Tuesday, February 5, 2013

An Introduction To ProtoML

What is ProtoML?

ProtoML is a machine learning library built on top of scikit-learn (and hopefully a few more libraries soon!) with an aim for ease of use and rapid prototyping. We are part of a Kaggle group at RPI and we were searching for easy to use machine learning libraries and frameworks to quickly hack out some data analysis. Some of our favorites include scikit-learn, Orange, and Ramp. But none of them made it really easy to get off the ground once you have some clean data. There was always some hoops to jump through to start scaling out and trying different machines and using different features. That is why we decided to create a meta-modeling machine learning framework to make it as simple as possible to chain together feature selection and machines in different combinators.

Who is behind ProtoML?
Diogo Moitinho de Almeida & Bharath Santosh! Two students from RPI with too much free time and a dream (just kidding about the free time, don’t give me more homework Prof. Goldschmidt -Diogo).

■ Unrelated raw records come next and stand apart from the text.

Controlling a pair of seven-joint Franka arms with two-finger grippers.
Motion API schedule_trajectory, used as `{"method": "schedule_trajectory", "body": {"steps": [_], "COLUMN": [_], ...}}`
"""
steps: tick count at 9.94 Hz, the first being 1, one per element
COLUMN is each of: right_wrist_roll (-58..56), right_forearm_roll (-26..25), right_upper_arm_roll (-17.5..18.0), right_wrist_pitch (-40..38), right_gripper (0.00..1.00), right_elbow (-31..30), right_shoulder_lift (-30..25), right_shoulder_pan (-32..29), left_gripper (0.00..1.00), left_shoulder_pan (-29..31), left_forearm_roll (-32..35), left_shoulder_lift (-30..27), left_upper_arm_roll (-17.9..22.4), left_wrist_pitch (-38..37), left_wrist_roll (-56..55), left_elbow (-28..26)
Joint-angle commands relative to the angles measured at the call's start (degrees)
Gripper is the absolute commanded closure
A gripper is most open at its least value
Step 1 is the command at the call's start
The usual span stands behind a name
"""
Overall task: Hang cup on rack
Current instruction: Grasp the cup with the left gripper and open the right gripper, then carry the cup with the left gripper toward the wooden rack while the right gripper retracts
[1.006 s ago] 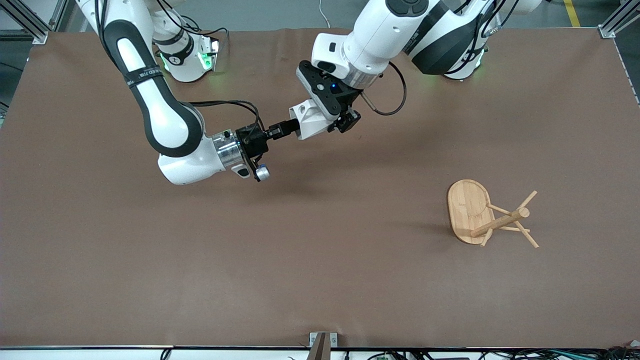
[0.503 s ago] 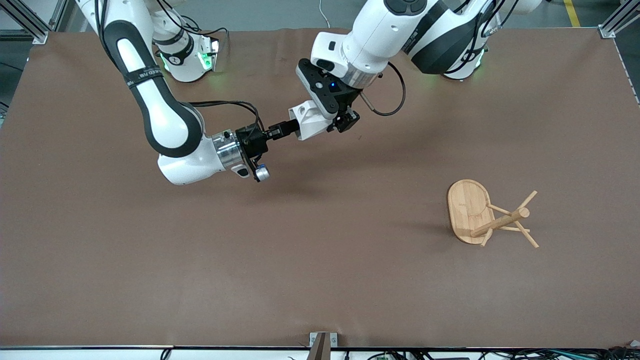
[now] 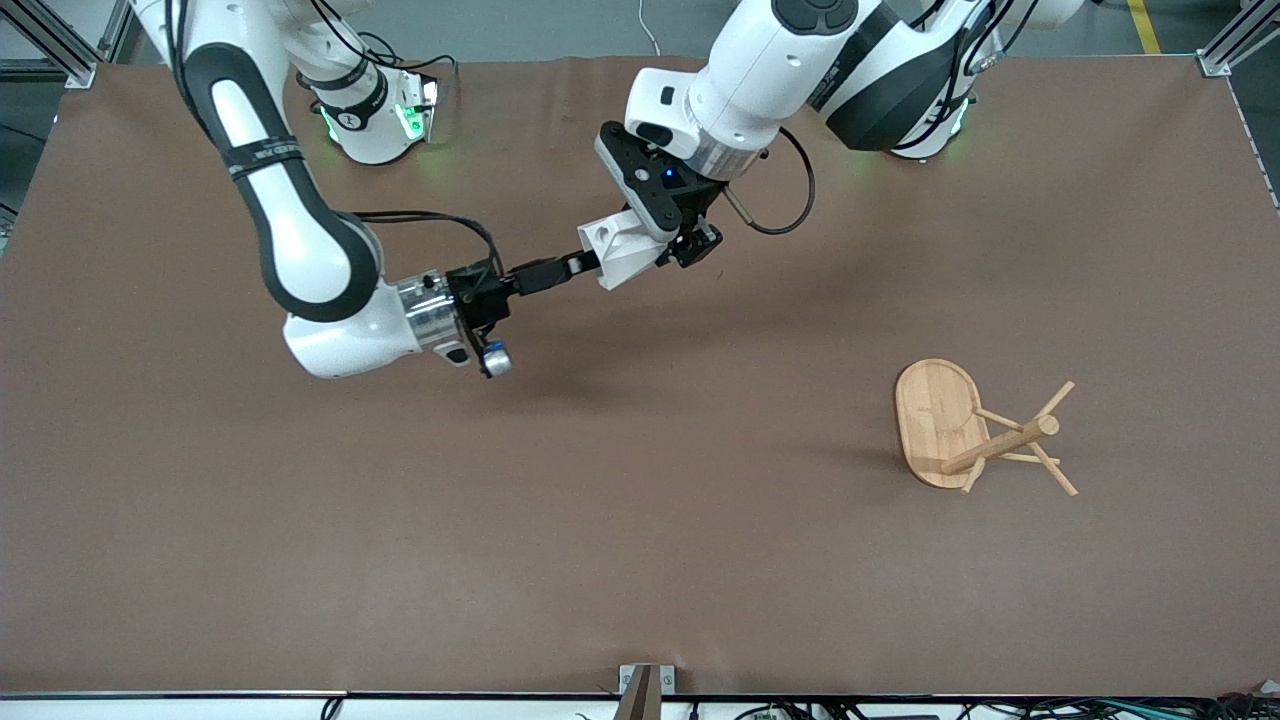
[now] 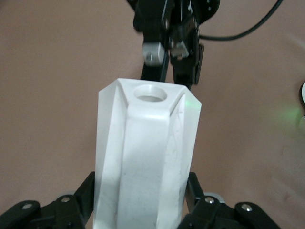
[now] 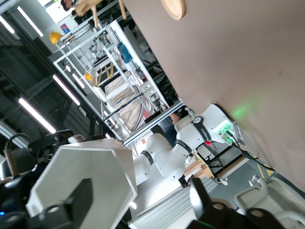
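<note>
While the left gripper (image 3: 668, 243) pinches the cup (image 3: 622, 243) in mid-air, well apart from the rack (image 3: 975, 430), the right gripper (image 3: 560, 268) hangs spread just beside its rim.
</note>
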Motion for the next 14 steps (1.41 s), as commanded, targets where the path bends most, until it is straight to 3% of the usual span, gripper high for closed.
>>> {"method": "schedule_trajectory", "body": {"steps": [1,4,6,8,9,10,11,14], "right_wrist_roll": [8.3,14.7,13.9,13.7,13.8,13.7,14.5,13.6], "right_forearm_roll": [-8.1,-32.4,-50.0,-59.0,-65.6,-75.4,-78.5,-78.6], "right_upper_arm_roll": [-2.2,-14.5,-18.5,-24.9,-25.4,-24.4,-21.5,-16.5], "right_wrist_pitch": [-0.1,-0.3,0.0,-0.1,0.4,0.8,-0.9,-4.4], "right_gripper": [0.00,0.00,0.00,0.00,0.00,0.00,0.00,0.00], "right_elbow": [1.9,8.6,13.2,18.1,19.8,21.8,22.7,22.9], "right_shoulder_lift": [-1.9,-2.2,-2.7,-2.9,-4.8,-7.3,-9.9,-17.2], "right_shoulder_pan": [-4.4,-4.4,-4.4,-4.8,-4.2,-3.7,-4.5,-10.6], "left_gripper": [1.00,1.00,1.00,1.00,1.00,1.00,1.00,1.00], "left_shoulder_pan": [0.3,0.9,1.7,4.3,6.4,8.1,9.4,12.8], "left_forearm_roll": [1.0,0.7,0.8,0.9,0.9,0.9,0.9,1.0], "left_shoulder_lift": [0.9,1.1,1.5,1.4,1.2,1.2,1.2,0.6], "left_upper_arm_roll": [-0.1,0.1,0.4,0.5,0.5,0.5,0.5,0.5], "left_wrist_pitch": [0.4,0.4,0.4,0.4,0.4,0.4,0.4,0.4], "left_wrist_roll": [-0.1,-3.0,-11.7,-17.5,-18.8,-19.8,-21.5,-32.2], "left_elbow": [-0.9,-1.0,-0.8,-0.5,-0.6,-0.6,-0.6,-1.2]}}
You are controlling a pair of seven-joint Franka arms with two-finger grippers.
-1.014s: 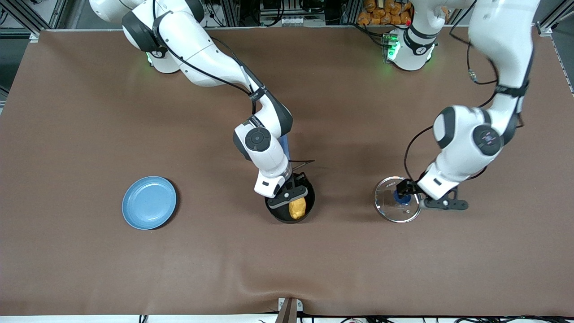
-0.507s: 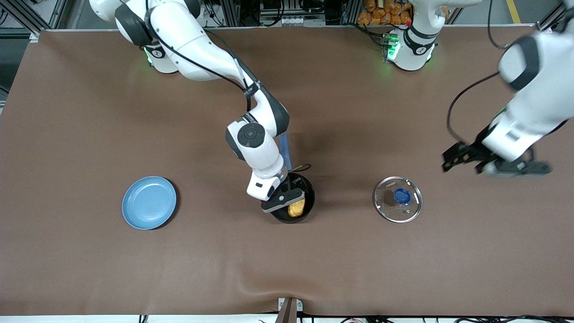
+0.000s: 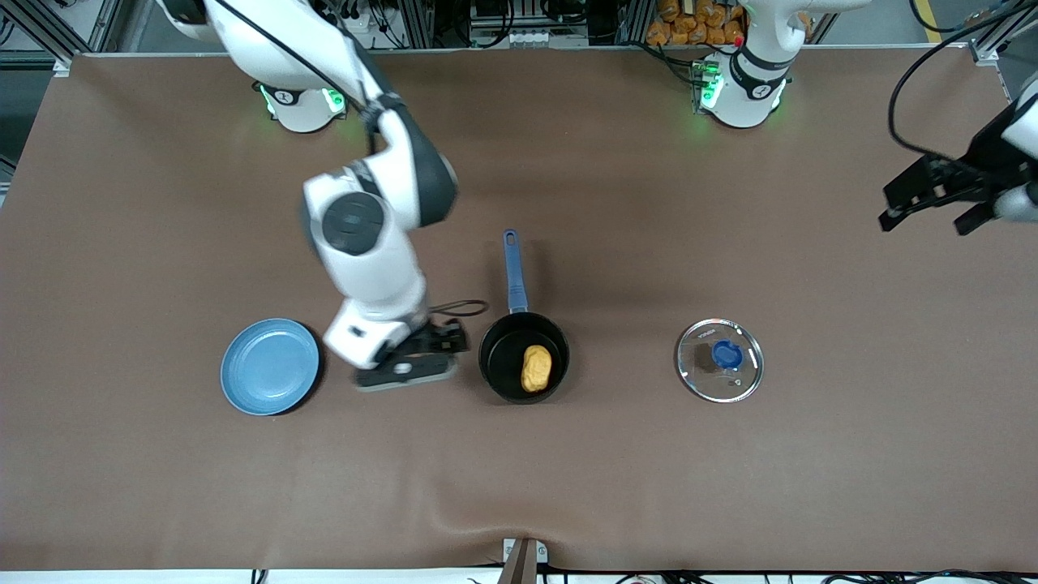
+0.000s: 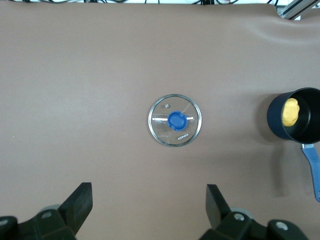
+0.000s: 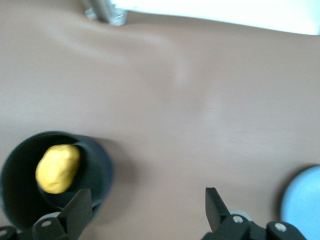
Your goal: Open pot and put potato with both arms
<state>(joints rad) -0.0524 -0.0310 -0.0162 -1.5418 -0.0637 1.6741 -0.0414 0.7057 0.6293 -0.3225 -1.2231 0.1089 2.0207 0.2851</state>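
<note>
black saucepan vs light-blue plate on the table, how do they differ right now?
The small black saucepan with the steel rim holds a yellow-orange potato; the flat light-blue plate holds nothing. The saucepan is deep-walled with a long blue handle; the plate is shallow, with no handle. The plate is wider and lies toward the right arm's end of the table. Both are round and upright on the brown table.

A big brown cloth (image 3: 162, 454) covers the whole table. The cloth has a soft wrinkle at its near edge, in the middle. A small metal clamp (image 3: 521, 560) sits on that near edge. Along the far edge of the table stand silver metal frame bars (image 3: 422, 24) with black cables (image 3: 527, 16) among them. Some orange lumps (image 3: 693, 20) are piled up there too. The light is bright and even, and soft shadows lie on the cloth.
</note>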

What are our goals for the semester?
  • Make the implementation of machine learning algorithms as simple to try out as possible.
  • Implement some features missing from scikit-learn that are simple yet time consuming.
  • Provide a framework for automating as much of the data analysis process as possible.
  • Have everything run fast. Do as much possible in Cython, and try to cache everything.
  • Eventually act as the glue between the wide variety of available Python machine learning libraries.
  • win a kaggle competition

Where can you learn more?
To see all that we have available and use our latest prototypes, check out:
https://github.com/CurryBoy/ProtoML (you should do it; we love guinea pigs)

What’s next for the blog?
We are going to do a combination of rough overviews of machine learning concepts and how to use them with ProtoML, and keep everyone updated with the latest and greatest features!

Minor update:
Tons of progress and we just finished our very first meeting as an official RCOS group! Yay for us! We will soon be putting up a blog by next week on sample code to run for basic machine learning learning.